Copy out all the lines of the data that hold the word "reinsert".

Start of Data provided

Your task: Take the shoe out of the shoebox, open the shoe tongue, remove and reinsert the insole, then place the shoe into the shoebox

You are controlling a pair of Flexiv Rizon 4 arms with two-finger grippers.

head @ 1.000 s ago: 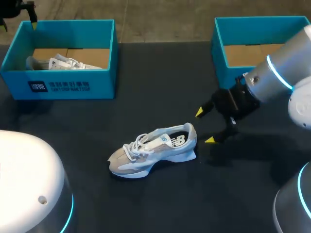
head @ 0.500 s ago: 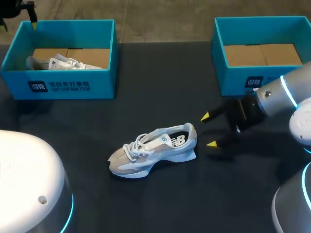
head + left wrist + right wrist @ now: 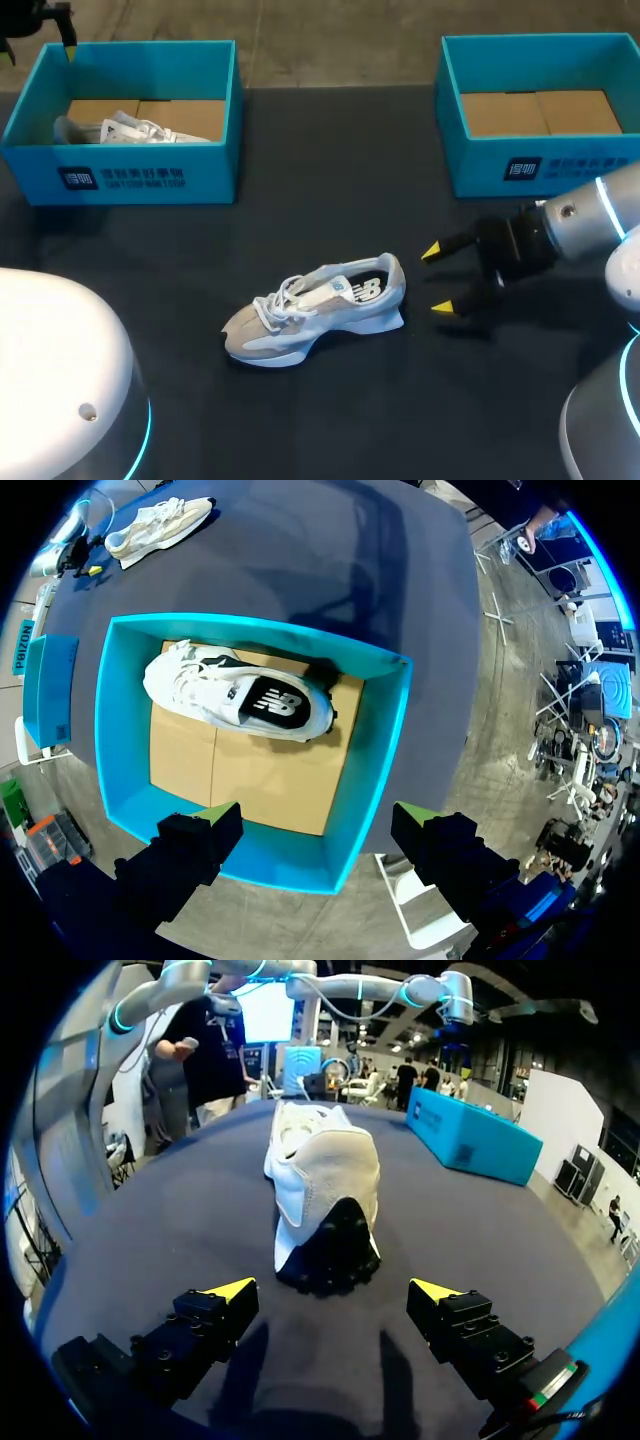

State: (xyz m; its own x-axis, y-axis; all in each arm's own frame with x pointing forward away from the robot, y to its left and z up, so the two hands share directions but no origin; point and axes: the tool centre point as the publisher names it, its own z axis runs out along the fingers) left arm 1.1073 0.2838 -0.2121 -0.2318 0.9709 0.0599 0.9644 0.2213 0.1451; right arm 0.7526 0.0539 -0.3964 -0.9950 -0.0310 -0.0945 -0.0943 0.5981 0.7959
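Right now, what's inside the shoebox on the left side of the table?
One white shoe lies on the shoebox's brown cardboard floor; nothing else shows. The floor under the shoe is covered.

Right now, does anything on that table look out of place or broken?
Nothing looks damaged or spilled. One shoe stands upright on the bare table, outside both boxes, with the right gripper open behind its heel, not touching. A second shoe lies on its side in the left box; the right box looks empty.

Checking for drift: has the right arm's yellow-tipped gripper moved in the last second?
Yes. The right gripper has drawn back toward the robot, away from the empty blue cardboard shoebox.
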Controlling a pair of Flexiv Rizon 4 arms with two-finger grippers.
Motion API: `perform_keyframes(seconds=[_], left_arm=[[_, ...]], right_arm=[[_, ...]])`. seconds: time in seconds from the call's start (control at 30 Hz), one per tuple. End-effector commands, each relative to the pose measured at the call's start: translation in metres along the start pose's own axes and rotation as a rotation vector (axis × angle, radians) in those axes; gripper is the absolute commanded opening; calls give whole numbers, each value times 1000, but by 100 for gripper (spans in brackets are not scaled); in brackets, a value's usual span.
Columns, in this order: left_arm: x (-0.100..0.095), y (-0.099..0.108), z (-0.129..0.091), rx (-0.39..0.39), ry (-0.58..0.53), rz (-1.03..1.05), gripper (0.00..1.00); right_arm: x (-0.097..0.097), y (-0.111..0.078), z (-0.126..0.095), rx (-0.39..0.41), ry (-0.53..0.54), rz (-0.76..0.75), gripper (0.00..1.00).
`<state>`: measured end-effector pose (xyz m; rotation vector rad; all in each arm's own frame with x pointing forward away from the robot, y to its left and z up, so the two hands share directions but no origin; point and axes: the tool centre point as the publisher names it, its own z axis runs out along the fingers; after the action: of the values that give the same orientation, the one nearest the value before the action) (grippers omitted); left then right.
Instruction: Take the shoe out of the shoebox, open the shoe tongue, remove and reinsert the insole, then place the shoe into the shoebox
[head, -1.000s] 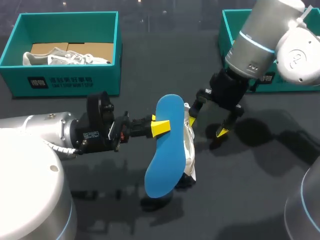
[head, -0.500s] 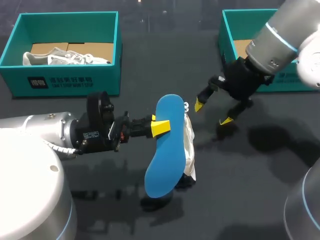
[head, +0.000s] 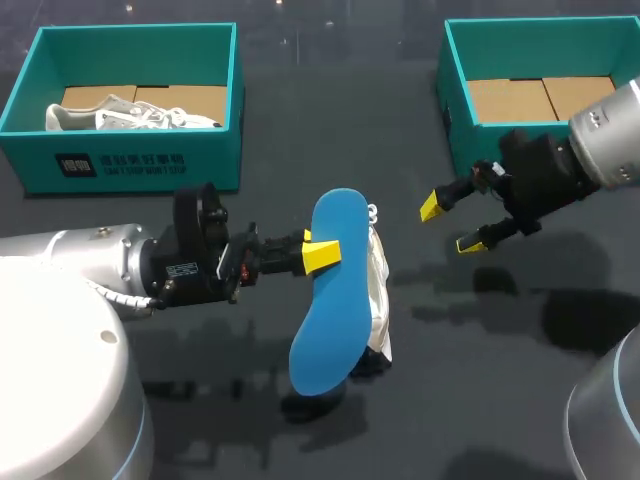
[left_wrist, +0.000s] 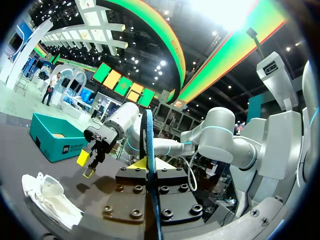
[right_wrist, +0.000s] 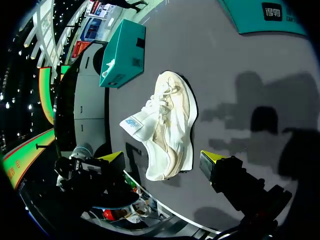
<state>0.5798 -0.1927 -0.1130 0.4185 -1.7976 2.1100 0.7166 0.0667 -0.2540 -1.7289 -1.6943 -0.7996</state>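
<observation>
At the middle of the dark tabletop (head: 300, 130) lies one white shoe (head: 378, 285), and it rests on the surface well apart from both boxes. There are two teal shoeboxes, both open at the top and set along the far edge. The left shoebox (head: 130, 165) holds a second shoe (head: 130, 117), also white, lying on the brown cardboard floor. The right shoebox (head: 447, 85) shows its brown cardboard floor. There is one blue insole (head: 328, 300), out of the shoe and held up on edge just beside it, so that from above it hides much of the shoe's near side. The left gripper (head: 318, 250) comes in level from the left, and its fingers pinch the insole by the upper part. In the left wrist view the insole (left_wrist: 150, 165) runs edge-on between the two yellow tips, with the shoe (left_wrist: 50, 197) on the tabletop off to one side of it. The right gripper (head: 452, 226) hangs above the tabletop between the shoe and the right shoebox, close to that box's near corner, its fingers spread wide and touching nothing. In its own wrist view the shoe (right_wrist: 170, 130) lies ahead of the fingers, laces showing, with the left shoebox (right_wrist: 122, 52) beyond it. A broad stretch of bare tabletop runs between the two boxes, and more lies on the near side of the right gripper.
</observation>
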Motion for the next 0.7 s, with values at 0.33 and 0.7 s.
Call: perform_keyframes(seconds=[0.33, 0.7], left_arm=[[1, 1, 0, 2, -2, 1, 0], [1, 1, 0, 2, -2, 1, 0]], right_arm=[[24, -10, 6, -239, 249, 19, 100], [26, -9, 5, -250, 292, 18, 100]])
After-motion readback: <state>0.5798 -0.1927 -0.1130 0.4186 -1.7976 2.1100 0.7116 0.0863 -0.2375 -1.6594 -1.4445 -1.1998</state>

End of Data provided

- Written response:
Your task: Take the shoe out of the shoebox, open the shoe tongue, remove and reinsert the insole, then place the shoe into the shoebox
Instruction: Take the shoe out of the shoebox, open the shoe tongue, remove and reinsert the insole, then place the shoe into the shoebox

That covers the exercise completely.